Using sscanf to parse two strings out - c

I have a semi xml formatted file that contains line with the following format:
<param name="Distance" value="1000Km" />
The first char in the string is usually a TAB or spaces.
I've been using the following to try to parse the two strings out (from name and value):
if(sscanf(lineread, "\t<param name=\"%s\" value=\"%s\" />", name, value) == 1)
{
//do something
}
name and value are char*
Now, the result is always the same: name gets parse (I need to remove the quotes) and name is always empty.
What am I doing wrong?
Thanks, code is appreciated.
Jess.

As usual, a scanset is probably your best answer:
sscanf(lineread, "%*[^\"]\"%[^\"]\"%*[^\"]\"%[^\"]\"", name, value);
Of course, for real code you also want to limit the lengths of the conversions:
#include <stdio.h>
int main() {
char lineread[] = "<param name=\"Distance\" value=\"1000Km\" />";
char name[256], value[256];
sscanf(lineread, "%*[^\"]\"%255[^\"]\"%*[^\"]\"%255[^\"]\"", name, value);
printf("%s\t%s", name, value);
return 0;
}
Edti: BTW, sscanf returns the number of successful conversions, so in your original code, you probably wanted to compare to 2 instead of 1.
Edit2: This much: %*[^\"]\" means "read and ignore characters other than a quote mark", then read and skip across a quote mark. The next %255[^\"]\" means "read up to 255 characters other than a quote mark, then read and skip across a quote mark. That whole pattern is then repeated to read the second string.

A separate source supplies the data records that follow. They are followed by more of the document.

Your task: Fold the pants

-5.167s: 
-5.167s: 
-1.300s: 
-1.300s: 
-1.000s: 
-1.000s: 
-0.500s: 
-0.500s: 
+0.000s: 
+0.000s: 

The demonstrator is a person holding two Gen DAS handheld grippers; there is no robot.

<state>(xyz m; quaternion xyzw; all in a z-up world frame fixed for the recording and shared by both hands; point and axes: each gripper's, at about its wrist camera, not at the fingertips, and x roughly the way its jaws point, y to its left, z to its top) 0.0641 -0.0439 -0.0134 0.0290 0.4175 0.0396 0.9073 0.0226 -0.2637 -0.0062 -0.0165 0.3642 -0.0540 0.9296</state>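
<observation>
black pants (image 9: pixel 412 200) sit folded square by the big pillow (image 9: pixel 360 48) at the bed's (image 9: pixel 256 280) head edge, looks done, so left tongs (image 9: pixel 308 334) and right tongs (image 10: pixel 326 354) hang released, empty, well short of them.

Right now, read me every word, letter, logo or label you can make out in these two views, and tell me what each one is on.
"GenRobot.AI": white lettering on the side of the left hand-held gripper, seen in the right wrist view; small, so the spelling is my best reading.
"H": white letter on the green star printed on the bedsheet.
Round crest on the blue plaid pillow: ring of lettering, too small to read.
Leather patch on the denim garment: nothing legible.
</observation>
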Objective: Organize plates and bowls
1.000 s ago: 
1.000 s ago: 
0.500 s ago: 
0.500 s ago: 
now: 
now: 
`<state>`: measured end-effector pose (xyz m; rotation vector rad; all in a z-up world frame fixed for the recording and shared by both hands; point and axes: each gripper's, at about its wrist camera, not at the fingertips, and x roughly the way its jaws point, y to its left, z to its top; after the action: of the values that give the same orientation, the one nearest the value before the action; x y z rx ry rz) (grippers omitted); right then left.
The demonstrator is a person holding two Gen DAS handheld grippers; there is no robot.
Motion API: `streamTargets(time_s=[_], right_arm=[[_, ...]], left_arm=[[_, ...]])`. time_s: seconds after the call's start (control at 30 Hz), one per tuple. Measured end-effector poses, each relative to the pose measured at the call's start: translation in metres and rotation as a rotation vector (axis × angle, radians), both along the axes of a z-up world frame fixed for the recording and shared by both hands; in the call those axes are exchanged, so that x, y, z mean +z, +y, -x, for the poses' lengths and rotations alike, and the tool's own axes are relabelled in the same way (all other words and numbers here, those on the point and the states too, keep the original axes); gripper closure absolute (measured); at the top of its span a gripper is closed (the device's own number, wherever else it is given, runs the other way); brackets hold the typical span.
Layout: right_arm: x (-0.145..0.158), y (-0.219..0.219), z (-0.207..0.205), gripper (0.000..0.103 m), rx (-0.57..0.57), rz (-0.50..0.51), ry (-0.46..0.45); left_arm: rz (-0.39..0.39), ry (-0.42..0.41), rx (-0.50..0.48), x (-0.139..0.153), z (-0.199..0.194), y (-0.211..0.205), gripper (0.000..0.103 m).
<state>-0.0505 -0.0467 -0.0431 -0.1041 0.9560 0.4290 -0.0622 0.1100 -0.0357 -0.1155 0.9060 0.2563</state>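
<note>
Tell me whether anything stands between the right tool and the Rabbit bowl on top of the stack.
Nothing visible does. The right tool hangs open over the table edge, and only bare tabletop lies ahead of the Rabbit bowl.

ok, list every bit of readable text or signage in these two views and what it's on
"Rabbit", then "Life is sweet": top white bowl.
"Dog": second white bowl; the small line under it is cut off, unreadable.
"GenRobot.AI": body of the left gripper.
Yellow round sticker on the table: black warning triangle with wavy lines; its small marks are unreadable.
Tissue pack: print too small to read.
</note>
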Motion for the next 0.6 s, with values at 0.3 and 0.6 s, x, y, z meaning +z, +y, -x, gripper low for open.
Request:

The problem with the original code was that %s stops only after seeing a space. Hence, name gets Distance" not Distance as expected.

Related

Extract formatted input from user

I have some user input following this format:
Playa Raco#path#5#39.244|-0.257#0-23
The # here acts as a separator, and the | is also a separator for the latitude and longitude. I would like to extract this information. Note that the strings could have spaces.
I tried using the %[^\n]%*c formatter with scanf and adding # and |, but it doesn't work because it matches the whole line.
I would like to keep this as simple as possible, I know that I could do this reading each char, but I'm curious to see best practices and check if there is a scanf or similar alternative for this.
As mentioned in the comments, there are many ways you can parse the information from the string. You can walk a pair of pointers down the string, testing each character and taking the appropriate action, you can use strtok(), but note strtok() modifies the original string, so it cannot be used on a string-literal, you can use sscanf() to parse the values from the string, or you can use any combination of strcspn(), strspn(), strchr(), etc. and then manually copy each field between a start and end pointer.
However, your question also imposes "I would like to keep this as simple as possible..." and that points directly to sscanf(). You simply need to validate the return and you are done. For example, you could do:
#include <stdio.h>
#define MAXC 16 /* adjust as necessary */
int main (void) {
const char *str = "Playa Raco#path#5#39.244|-0.257#0-23";
char name[MAXC], path[MAXC], last[MAXC];
int num;
double lat, lon;
if (sscanf (str, "%15[^#]#%15[^#]#%d#%lf|%lf#%15[^\n]",
name, path, &num, &lat, &lon, last) == 6) {
printf ("name : %s\npath : %s\nnum : %d\n"
"lat : %f\nlon : %f\nlast : %s\n",
name, path, num, lat, lon, last);
}
else
fputs ("error: parsing values from str.\n", stderr);
}
(note: the %[..] conversion does not consume leading whitespace, so if there is a possibility of leading whitespace or a space following '#' before a string conversion, include a space in the format string, e.g. " %15[^#]# %15[^#]#%d#%lf|%lf# %15[^\n]")
Where each string portion of the input to be split is declared as a 16 character array. Looking at the format-string, you will note the read of each string is limited to 15 characters (plus the nul-terminating) character to ensure you do not attempt to store more characters than your arrays can hold. (that would invoke Undefined Behavior). Since there are six conversions requested, you validate the conversion by ensuring the return is 6.
Example Use/Output
Taking this approach, the output above would be:
./bin/parse_sscanf
name : Playa Raco
path : path
num : 5
lat : 39.244000
lon : -0.257000
last : 0-23
No one way is necessarily "better" than another so long as you validate the conversions and protect the array bounds for any character arrays filled. However, as far as simple as possible goes, it's hard to beat sscanf() here -- and it doesn't modify your original string, so it is safe to use with string-literals.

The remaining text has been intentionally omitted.